A soft knock on the door reminds me where I am.

“Nadira?” Chelsea’s whisper is full of concern.

I wipe my face but the puffiness will betray that I’ve been crying. Weary from the emotional toil, I drag myself off the floor and open the door.

Chelsea holds a plate of chocolate cake. “Can I come in?”

I eye the dessert, knowing Chelsea’s generosity ends at everything chocolate, so this offer is big. With a nod, I step aside and let her in.

She sets the cake on the nightstand and returns to lead me onto the bed where she tucks me in before joining me. She hands me the plate and produces two forks. When I quirk my brow, she says, “Cut me some slack. I’m growing. Don’t they say sharing is caring?”

A ghost of a smile whispers across my face before I fork some of the dessert into my mouth.

“Are you crying over that man? Is that why you shut us down?”

I shake my head. “You know I don’t cry over men, I get angry.”
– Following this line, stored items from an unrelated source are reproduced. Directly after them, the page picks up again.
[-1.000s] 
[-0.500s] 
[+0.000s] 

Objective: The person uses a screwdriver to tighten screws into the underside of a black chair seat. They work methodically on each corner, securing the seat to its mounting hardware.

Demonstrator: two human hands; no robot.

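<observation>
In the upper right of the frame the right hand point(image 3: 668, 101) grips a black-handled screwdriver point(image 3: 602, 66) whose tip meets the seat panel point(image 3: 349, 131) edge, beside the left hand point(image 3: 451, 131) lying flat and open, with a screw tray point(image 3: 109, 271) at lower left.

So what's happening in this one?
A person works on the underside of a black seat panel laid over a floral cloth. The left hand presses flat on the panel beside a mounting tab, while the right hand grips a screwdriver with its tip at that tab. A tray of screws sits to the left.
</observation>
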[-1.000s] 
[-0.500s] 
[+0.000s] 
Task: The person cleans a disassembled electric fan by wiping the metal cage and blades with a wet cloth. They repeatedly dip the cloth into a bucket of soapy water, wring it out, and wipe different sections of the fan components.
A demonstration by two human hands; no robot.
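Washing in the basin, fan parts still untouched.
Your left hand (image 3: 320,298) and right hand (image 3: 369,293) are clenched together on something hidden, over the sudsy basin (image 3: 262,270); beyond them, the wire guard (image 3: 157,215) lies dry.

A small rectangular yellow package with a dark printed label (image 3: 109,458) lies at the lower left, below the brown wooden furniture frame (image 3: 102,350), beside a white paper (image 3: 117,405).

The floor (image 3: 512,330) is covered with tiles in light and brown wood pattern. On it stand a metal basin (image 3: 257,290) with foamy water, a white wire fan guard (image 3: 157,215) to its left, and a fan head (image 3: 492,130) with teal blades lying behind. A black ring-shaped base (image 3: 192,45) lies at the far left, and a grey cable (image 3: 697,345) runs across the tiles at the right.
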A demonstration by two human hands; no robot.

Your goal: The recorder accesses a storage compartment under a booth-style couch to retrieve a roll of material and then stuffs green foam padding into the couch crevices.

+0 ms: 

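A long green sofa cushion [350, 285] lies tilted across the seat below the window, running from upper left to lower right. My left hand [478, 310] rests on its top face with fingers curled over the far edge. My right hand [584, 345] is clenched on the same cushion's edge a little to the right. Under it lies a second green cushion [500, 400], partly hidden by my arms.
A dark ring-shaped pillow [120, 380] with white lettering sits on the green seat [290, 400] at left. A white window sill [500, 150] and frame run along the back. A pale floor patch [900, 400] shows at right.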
“True, but if he’s not the reason, what’s got you isolating yourself?”

I rest my fork on the plate while I consider if and what to share.

“We’re all worried about you.”

I draw my legs up to hug them to my chest, then I rest my cheek against my knees. “I dreamt about my parents.”

Chelsea’s eyes widen but I can’t identify the underlying emotion behind her reaction. When she clears her expression, I wonder, not for the first time, if she’s hiding something from me.

“That sounds like a big deal. What happened in the dream?”

“A man with a mole by his nose and a driver took me from my parents.” I study Chelsea’s reaction, but she gives me nothing.

“So you had a nightmare.”

I shrug. “I guess… The funny thing is, it wasn’t just a dream. I finally have a memory from before my accident, and it’s nowhere near the joyous occasion I expected.”

Although I have a curated identity, I keep a lot of details as close to the truth as possible. Chelsea knows about the car crash and that I was in an orphanage. From there, my life is a meticulous work of fiction Chelsea has never questioned.

“How—that’s still amazing. What else do you remember?”

Chelsea’s earnestness is on another level. She almost reminds me of… A vision of braided hair in beads flashes in my mind, but it’s too vague for me to place.

“Nadira? Is something wrong?”

“I don’t know…” I frown while trying to hold onto the fleeting image. When it refuses to take shape, I shake my head and stare at her with a furrowed brow. “Did we ever know each other as kids?”